#### [THE PROBLEM]
Which lines run from the one containing "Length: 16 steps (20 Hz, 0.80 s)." to the last line of the entries? Return them exactly, with nothing more.

#### [PROVIDED ENTRIES]
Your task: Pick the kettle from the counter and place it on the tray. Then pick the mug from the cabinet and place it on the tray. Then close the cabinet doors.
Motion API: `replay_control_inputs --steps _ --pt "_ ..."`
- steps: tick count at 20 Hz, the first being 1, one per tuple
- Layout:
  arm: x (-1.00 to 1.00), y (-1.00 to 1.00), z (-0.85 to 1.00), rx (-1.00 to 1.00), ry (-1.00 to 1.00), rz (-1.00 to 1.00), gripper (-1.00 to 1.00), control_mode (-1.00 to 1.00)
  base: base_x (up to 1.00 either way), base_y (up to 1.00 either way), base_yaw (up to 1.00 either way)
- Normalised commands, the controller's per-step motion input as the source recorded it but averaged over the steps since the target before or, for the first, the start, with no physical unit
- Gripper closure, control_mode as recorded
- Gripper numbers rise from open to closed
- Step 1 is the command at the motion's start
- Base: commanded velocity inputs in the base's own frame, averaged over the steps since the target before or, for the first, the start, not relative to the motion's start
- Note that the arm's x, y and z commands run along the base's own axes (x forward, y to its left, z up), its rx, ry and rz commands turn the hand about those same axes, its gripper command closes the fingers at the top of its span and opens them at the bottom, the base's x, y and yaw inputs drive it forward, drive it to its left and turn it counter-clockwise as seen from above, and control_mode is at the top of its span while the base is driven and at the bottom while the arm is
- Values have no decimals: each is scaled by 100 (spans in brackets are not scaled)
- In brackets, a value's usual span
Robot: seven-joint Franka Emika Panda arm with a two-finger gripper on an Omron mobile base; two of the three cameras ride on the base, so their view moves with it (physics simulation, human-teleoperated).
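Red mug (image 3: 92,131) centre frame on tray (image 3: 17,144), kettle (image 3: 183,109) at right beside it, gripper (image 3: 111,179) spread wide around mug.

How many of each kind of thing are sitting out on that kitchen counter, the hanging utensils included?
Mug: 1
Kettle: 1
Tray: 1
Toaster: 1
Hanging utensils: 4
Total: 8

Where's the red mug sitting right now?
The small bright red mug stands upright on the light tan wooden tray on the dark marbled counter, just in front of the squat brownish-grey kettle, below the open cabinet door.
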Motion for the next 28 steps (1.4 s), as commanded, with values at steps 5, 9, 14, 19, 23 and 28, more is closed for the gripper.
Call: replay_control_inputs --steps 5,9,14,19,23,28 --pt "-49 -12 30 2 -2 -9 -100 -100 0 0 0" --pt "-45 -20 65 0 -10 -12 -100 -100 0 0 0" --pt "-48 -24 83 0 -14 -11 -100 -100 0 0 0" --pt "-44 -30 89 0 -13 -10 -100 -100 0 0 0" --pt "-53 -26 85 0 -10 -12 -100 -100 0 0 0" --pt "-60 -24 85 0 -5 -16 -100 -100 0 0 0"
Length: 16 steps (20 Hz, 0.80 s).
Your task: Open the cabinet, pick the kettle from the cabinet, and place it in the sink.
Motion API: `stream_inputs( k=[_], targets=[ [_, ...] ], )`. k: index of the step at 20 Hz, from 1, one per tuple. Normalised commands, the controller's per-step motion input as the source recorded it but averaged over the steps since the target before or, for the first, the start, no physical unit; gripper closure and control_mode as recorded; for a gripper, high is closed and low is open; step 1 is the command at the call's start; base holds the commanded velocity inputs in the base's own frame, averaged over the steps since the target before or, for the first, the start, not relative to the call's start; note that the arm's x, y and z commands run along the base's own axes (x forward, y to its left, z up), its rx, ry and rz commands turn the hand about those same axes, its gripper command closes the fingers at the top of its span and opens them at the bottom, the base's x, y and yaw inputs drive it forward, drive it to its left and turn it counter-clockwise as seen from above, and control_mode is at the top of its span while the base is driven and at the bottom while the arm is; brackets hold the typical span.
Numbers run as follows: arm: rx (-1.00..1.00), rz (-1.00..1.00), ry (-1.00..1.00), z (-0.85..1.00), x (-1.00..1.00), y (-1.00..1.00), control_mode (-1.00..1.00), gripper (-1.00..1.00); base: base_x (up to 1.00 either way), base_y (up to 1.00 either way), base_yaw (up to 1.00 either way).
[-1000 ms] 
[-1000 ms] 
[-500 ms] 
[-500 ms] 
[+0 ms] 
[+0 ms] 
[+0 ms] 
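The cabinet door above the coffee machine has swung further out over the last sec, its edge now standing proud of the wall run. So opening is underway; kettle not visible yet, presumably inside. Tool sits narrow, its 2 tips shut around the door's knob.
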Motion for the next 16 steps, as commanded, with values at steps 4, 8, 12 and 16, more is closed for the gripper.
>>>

#### [SOLUTION TO THE EXERCISE]
Length: 16 steps (20 Hz, 0.80 s).
Your task: Open the cabinet, pick the kettle from the cabinet, and place it in the sink.
Motion API: `stream_inputs( k=[_], targets=[ [_, ...] ], )`. k: index of the step at 20 Hz, from 1, one per tuple. Normalised commands, the controller's per-step motion input as the source recorded it but averaged over the steps since the target before or, for the first, the start, no physical unit; gripper closure and control_mode as recorded; for a gripper, high is closed and low is open; step 1 is the command at the call's start; base holds the commanded velocity inputs in the base's own frame, averaged over the steps since the target before or, for the first, the start, not relative to the call's start; note that the arm's x, y and z commands run along the base's own axes (x forward, y to its left, z up), its rx, ry and rz commands turn the hand about those same axes, its gripper command closes the fingers at the top of its span and opens them at the bottom, the base's x, y and yaw inputs drive it forward, drive it to its left and turn it counter-clockwise as seen from above, and control_mode is at the top of its span while the base is driven and at the bottom while the arm is; brackets hold the typical span.
Numbers run as follows: arm: rx (-1.00..1.00), rz (-1.00..1.00), ry (-1.00..1.00), z (-0.85..1.00), x (-1.00..1.00), y (-1.00..1.00), control_mode (-1.00..1.00), gripper (-1.00..1.00); base: base_x (up to 1.00 either way), base_y (up to 1.00 either way), base_yaw (up to 1.00 either way).
[-1000 ms] 
[-1000 ms] 
[-500 ms] 
[-500 ms] 
[+0 ms] 
[+0 ms] 
[+0 ms] 
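The cabinet door above the coffee machine has swung further out over the last sec, its edge now standing proud of the wall run. So opening is underway; kettle not visible yet, presumably inside. Tool sits narrow, its 2 tips shut around the door's knob.
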Motion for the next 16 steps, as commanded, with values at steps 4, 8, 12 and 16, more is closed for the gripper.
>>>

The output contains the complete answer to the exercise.